Russia wants two things. It wants secure borders and friendly or at least neutral states around it. The encroachment of NATO forces right up to its borders is seen by Russians as a threat in the same way as Americans saw Russia’s attempt to put missiles in Cuba was. In other words, it is essentially a defensive approach. It is understandable that a number of European countries fear Russia because of its past aggression just as Russia fears them because of their past aggression against Russia. Both need to understand the others’ concerns. NATO is not necessarily a positive influence and Australia should not tag along.
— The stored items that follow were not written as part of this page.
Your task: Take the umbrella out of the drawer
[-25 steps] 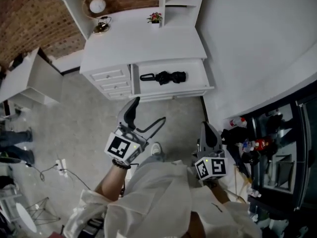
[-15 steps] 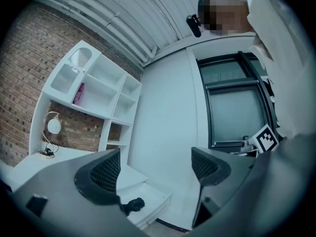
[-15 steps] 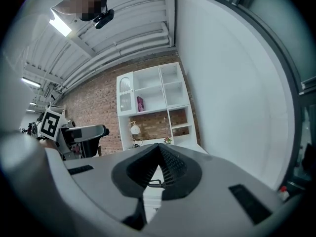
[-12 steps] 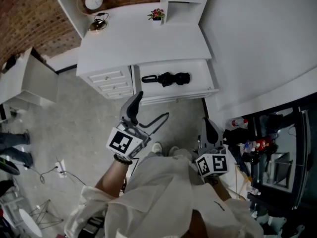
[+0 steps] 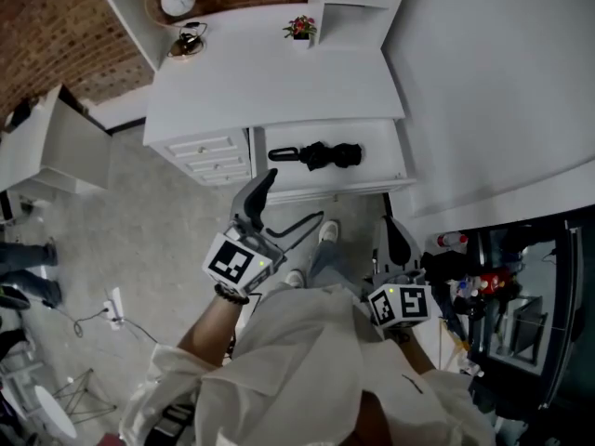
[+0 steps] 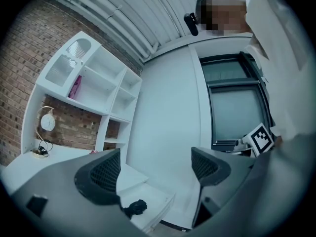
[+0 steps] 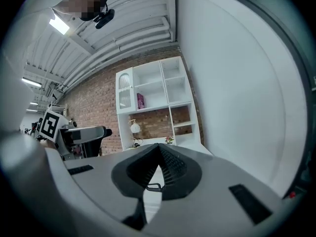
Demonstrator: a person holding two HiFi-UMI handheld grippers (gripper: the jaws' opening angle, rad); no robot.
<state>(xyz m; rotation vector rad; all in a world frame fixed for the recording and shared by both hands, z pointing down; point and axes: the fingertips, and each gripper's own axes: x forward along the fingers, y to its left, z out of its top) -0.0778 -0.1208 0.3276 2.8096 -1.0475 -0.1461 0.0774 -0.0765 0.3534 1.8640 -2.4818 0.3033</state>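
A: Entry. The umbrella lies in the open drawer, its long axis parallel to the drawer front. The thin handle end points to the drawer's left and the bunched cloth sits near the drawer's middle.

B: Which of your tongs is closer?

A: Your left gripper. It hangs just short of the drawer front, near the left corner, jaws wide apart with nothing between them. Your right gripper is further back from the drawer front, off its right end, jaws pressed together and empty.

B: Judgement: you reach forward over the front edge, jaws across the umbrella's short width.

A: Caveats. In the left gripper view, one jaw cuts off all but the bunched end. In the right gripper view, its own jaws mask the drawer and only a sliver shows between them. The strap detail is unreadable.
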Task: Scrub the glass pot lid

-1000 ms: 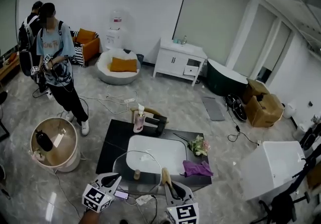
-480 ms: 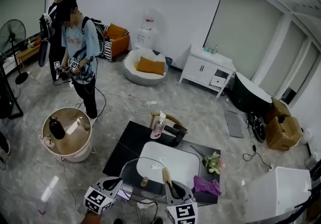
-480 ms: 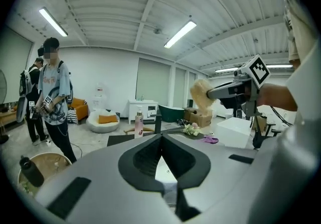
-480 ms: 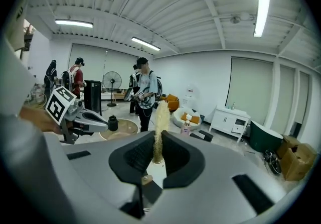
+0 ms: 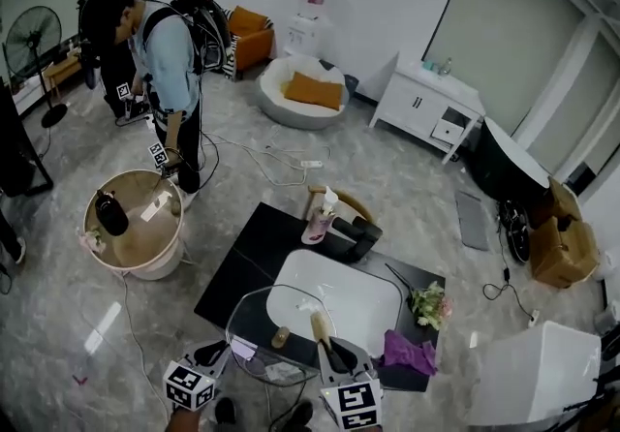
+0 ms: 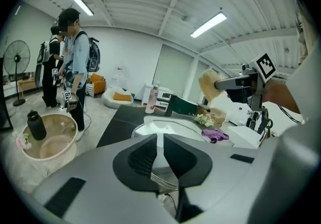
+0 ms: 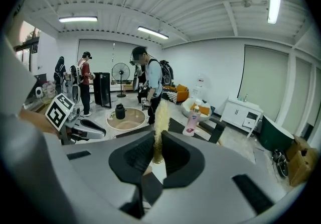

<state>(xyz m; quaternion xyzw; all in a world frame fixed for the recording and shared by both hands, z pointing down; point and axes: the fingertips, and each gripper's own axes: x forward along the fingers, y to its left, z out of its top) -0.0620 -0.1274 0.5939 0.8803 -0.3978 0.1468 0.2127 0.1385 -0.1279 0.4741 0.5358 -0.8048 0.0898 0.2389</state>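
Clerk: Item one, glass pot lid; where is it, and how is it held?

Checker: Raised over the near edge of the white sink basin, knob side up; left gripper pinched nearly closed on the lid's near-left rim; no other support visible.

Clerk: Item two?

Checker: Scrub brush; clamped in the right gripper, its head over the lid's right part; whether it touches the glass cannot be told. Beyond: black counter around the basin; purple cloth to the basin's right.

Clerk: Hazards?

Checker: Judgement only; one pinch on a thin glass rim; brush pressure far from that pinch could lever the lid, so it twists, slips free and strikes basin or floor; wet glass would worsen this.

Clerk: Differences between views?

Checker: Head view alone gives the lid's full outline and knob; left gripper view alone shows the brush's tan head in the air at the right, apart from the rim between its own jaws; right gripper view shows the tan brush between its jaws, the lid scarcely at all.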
The second thing Russia wants is to be respected a Great Power and to have a voice in world councils. This does not mean it wants to export its domestic model but that it wants other to recognise its right to decide its domestic model and not insist that it follow Western ways of doing things. It does not have a universal ideology like the USSR but a nationalist one like in the days of the Tsars. It wants respect internationally on its own terms but not to force that on others.

It is sometimes forgotten outside Russia that when he came to power Vladimir Putin made strenuous efforts to get on with the West and it was George W Bush who began the rot by unilaterally abrogated the SALT Treaty which Putin wanted to strengthen. Putin saw this as a betrayal and things went downhill from then on. Russians may be hypersensitive but the collapse of the Soviet Union as a super power and the failure of capitalism and democracy under Yeltsin have left their emotional mark.

Therefore, whatever the murky reasons and whatever else we may think of the mercurial Donald Trump, doing a deal with Russia is in the interests of world peace. We should not be looking to WW2 with Putin as Hitler but to WW1 when the powers talked themselves into war. Don’t think of Putin’s Russia as the USSR but as Tsarist Russia.

Australia is not a player in all this and we should stop aping the US neocons in their naive claims which assume that American hegemony is good for everyone else. The Government has been quiet on this subject and, given what has been said in the past and current Australian media attitudes, it will have some difficulty in deciding what to do. Does it jump with Trump or stick to the old line? Hopefully we will keep quiet.

Cavan Hogue was formerly a senior Australian diploma, and Australian Ambassador to USSR and Russia.